3 Übungsfragen mit Lösung und Erklärung.

☝️ SingleEin Team plant vor dem ersten Sprint einen "Sprint Zero" für Architektur und Setup. Wie ist das zu bewerten?
Sprint Zero ist erlaubt, wenn er kürzer als eine Woche ist
Sprint Zero ist im Scrum Guide als Vorbereitungssprint vorgesehen
Sprint Zero ist Pflicht bei neuen Produkten
"Sprint Zero" ist kein Scrum-Element – auch der erste Sprint muss ein nutzbares Increment liefern
Jeder Sprint – auch der erste – erzeugt ein nutzbares Increment. Setup-Arbeit wird als Teil regulärer Sprints erledigt.
☝️ SingleWie ist ein separater "Hardening Sprint" zur Fehlerbehebung am Ende einer Release zu bewerten?

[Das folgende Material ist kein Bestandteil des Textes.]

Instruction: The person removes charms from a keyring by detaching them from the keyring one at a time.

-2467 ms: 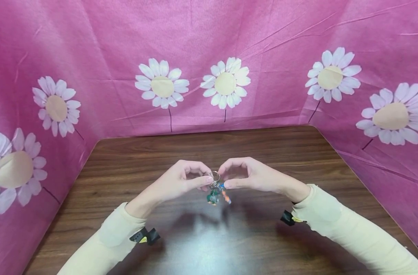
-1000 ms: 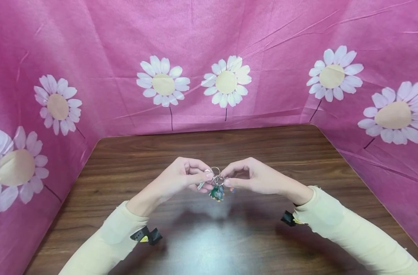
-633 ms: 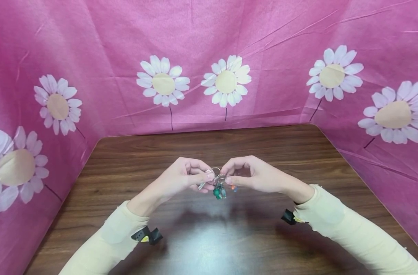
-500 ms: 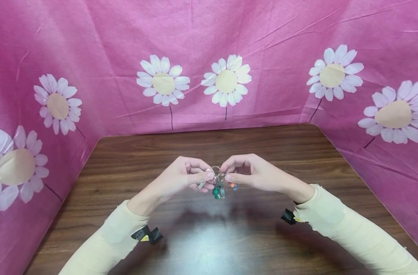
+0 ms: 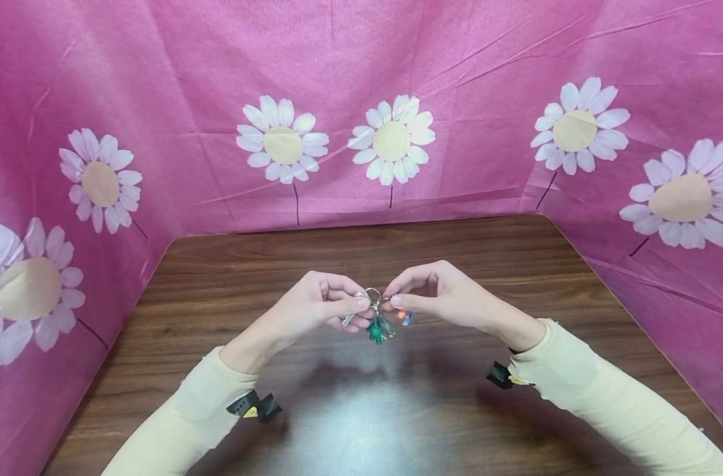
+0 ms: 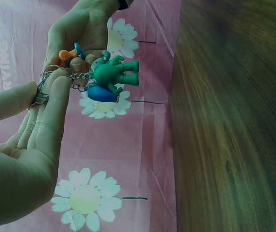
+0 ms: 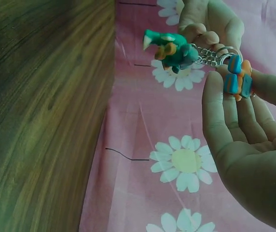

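In the head view my left hand [image 5: 322,307] pinches a metal key ring [image 5: 373,289] between thumb and index finger, above the table. A silver key [image 5: 346,320] shows below its thumb. Green figure charms [image 5: 376,332] hang from the ring on short chains; the left wrist view shows a green figure [image 6: 111,73] beside a blue piece [image 6: 101,94]. My right hand [image 5: 445,295] pinches the metal link of an orange-and-blue figure keychain [image 5: 404,317] close to the ring's right side. In the right wrist view that figure [image 7: 239,79] hangs by the thumb and fingers, which partly hide its link.
The brown wood-grain table [image 5: 361,423] lies under both hands. A pink cloth [image 5: 456,59] printed with white daisies stands around its back and sides. Black wrist devices [image 5: 256,406] are strapped over the pale sleeves.
My right hand has moved slightly up and right, drawing the orange-and-blue figure keychain aside. A second ring that overlapped the key ring no longer shows as a round loop. The left hand stays nearly still.
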`<state>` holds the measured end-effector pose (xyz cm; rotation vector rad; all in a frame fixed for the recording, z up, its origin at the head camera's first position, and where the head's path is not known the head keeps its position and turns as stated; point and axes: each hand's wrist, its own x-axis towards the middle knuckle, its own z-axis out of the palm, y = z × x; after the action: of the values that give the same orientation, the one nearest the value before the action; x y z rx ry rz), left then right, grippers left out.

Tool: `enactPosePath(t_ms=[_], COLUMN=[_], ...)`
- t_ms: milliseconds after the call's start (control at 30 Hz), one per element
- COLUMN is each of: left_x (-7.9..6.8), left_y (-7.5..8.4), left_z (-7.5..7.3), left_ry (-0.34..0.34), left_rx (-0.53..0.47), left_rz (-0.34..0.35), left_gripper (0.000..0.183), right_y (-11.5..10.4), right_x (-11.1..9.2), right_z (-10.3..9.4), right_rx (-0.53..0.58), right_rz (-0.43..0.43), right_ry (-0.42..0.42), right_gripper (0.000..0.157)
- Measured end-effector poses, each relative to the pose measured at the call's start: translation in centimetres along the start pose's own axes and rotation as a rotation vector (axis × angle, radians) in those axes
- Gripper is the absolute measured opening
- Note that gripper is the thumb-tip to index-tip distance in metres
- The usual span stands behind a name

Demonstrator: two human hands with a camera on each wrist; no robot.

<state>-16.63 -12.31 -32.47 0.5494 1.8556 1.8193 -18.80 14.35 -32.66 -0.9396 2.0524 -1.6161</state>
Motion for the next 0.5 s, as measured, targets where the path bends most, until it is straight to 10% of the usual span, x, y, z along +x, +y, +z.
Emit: enactPosePath(t_ms=[500], left_x=[0.11], left_y=[-0.02], left_z=[0.05], left_ry=[-0.016], left_rx=[-0.002], left_rz=[0.035], left_gripper=[0.022], right_y=[0.28], right_x=[0.01], right_z=[0.02], right_rx=[0.038], right_rz=[-0.078], right_ry=[-0.043], right_gripper=[0.008])
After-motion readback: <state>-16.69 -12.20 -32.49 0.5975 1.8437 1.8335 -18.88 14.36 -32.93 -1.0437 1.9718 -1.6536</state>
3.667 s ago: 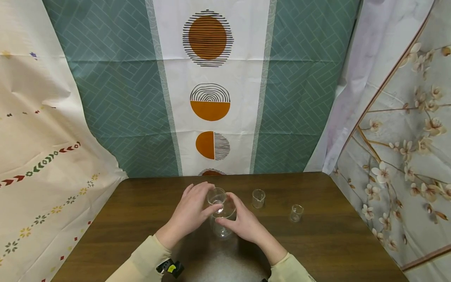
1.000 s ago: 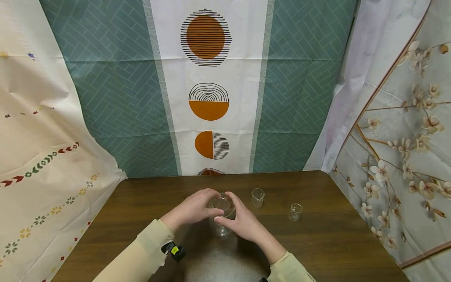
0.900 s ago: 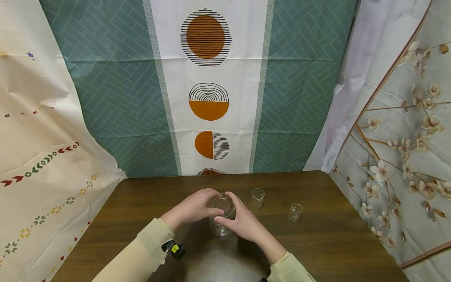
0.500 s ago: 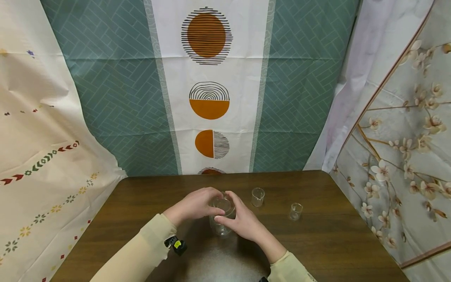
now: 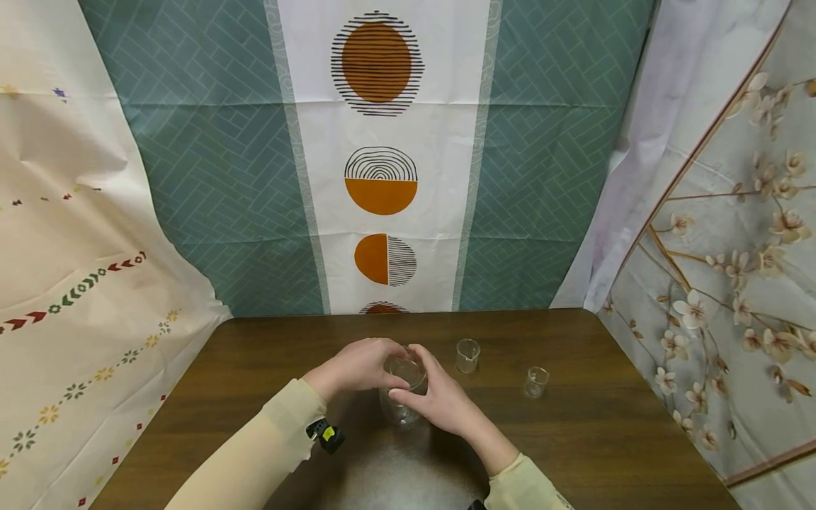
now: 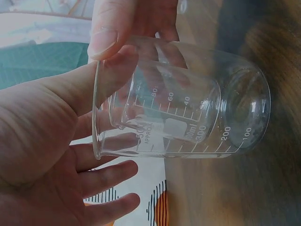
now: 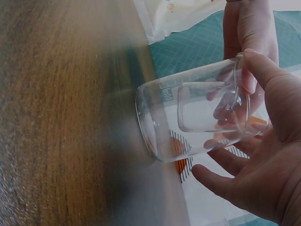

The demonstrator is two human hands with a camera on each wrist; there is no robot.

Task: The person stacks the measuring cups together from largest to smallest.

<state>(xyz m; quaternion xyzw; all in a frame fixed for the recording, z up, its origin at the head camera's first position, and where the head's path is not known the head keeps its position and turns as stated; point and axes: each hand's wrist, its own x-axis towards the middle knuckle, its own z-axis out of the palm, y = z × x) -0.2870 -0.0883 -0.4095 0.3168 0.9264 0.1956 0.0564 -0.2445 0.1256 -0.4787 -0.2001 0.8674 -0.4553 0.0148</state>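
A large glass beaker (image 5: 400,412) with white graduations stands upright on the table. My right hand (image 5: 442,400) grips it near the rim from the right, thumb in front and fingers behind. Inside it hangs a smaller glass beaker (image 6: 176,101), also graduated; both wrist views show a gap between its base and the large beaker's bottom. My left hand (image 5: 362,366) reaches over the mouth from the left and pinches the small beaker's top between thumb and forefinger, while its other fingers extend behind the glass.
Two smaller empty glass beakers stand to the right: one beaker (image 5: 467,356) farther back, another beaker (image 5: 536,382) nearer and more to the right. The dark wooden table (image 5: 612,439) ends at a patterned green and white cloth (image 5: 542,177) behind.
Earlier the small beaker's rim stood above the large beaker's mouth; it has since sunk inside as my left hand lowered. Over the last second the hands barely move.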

Als Symptom einer zu schwachen Definition of Done – jeder Sprint sollte bereits ein potenziell auslieferbares Increment liefern
Als bewährte Praxis vor jedem Release
Als Pflicht bei sicherheitskritischen Produkten
Als scrum-konform, solange er kürzer ist als ein regulärer Sprint
Ein Hardening Sprint zeigt an, dass die Arbeit in den vorherigen Sprints nicht wirklich fertig war. Die Lösung liegt in einer strengeren DoD, nicht in einem Zusatzsprint.
✌️ MultiWelche Muster deuten auf ein Scrum in Namen, aber nicht in der Sache hin? (Mehrere richtig)
Der Product Owner darf die Reihenfolge des Backlogs nicht selbst bestimmen.
Am Sprint-Ende liegt regelmäßig kein fertiges Increment vor.
Das Team passt seine Arbeitsweise in der Retrospektive an.
Das Daily Scrum wird als Statusbericht an eine Führungskraft geführt.
Alle drei Muster haben dieselbe Wurzel: Die Form wurde übernommen, die Entscheidungsbefugnis nicht verlagert.